EARLY RED RIVER CULTURE.
Strange as it may seem, the isolated Red River Colony was far from being an illiterate community. The presence of the officers of the Hudson’s Bay Company, the coming of the clergy of the different churches, who established schools, and the leisure for reading books supplied by the Red River Library produced a people whose speech was generally correct, and whose diction was largely modeled on standard books of literature. Mrs. Marion Bryce has made a sympathetic study of this subject, and we quote a number of her passages:
SCIENTIFIC WORK.
The duty laid upon the Hudson’s Bay Company officers and clerks of keeping for the benefit of their employers a diary recording everything at their posts that might make one day differ from another, or indeed that often made every day alike, cultivated among the officers of the fur trade the powers of observation that were frequently turned to scientific account, and we find some of them acting as corresponding members of the Smithsonian Institution in Washington. Valuable collections in natural history have been forwarded to the institution by such observers as the late Hon. Donald Gunn, the late Mr. Joseph Fortescue, and Mr. Roderick Ross Macfarlane.
Mr. William Barnston, a son of the Mr. Barnston, already mentioned, and a chief factor at Norway House, about 1854, was very fond of the cultivation of flowers and the study of botany, and some very valuable specimens of natural history in the British museum are said to have been of his procuring.
LIBRARIES.
Collections of books were a great means of providing knowledge and contributing to amusement in the isolated northern trading posts.

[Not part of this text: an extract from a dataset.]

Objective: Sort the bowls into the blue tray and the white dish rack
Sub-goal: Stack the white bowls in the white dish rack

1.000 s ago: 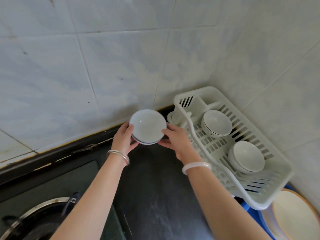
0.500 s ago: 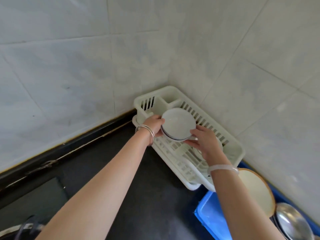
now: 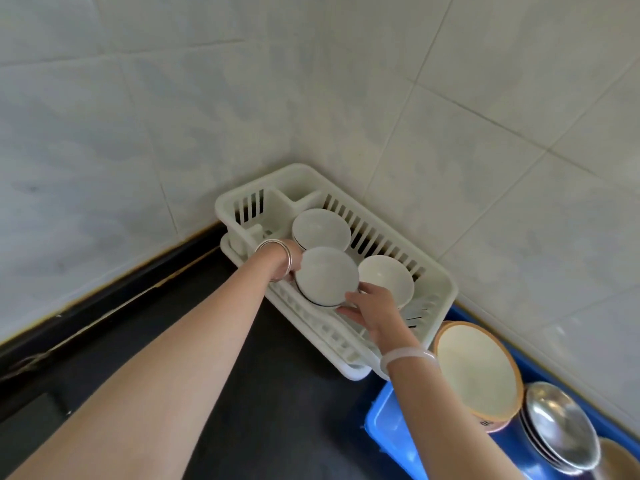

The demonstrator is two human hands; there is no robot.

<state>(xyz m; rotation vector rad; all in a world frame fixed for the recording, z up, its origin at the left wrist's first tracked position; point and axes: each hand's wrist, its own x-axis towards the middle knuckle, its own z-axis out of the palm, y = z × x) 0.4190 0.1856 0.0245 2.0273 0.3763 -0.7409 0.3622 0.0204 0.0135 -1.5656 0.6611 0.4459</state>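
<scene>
My right fingers (image 3: 349, 301) curl around the near rim of a white bowl with a dark rim line (image 3: 327, 275), and my left hand (image 3: 289, 263) clasps its far-left edge, mostly hidden behind the bangled wrist, so I cannot tell how far those fingers wrap. Both hands grasp the bowl over the near side of the white dish rack (image 3: 436, 289); whether its base already touches the rack floor I cannot tell. Just beyond my fingers sit two more white bowls, one toward the back (image 3: 322, 228), one to the right (image 3: 388, 282). I judge this the placing step: next I lower it level into the free slot, clear of its neighbours, then release. Nearer me on the right, the blue tray (image 3: 388, 420) holds a tan-rimmed bowl (image 3: 474, 368) and steel bowls (image 3: 557, 424) on the dark worktop (image 3: 277, 393)
</scene>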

The Red River library had its headquarters in St. Andrew’s parish, and was for circulation in the Red River Settlement. It seems to have been chiefly maintained by donations of books by retired Hudson’s Bay Company officers and other settlers. The Council of Assiniboia once gave a donation of L50 sterling for the purchase of books to be added to the library. There was one characteristic of this library that it contained in its catalogue very few works of fiction.
LITERARY CLUBS.
In addition to libraries we find that at a later date in the history of the Settlement, literary clubs were formed. Bishop Anderson and his sister, who arrived in Red River in 1849, were instrumental in forming a reading club for mutual improvement, for which the leading magazines were ordered.
EDUCATION.
But we must now speak of more decided organization for the promotion of culture in Red River. The Selkirk settlers had now (1821) gained a footing in the land and the banks of the Red River had become the paradise of retired officers of the fur-trading companies. Happy families were growing up in the homes of the Settlement and education was necessary. A settled community made it possible for the churches and church societies in the homeland to do Christian work, both among the Indians and the white people, and to these institutions the Settlement was indebted for the first educational efforts made.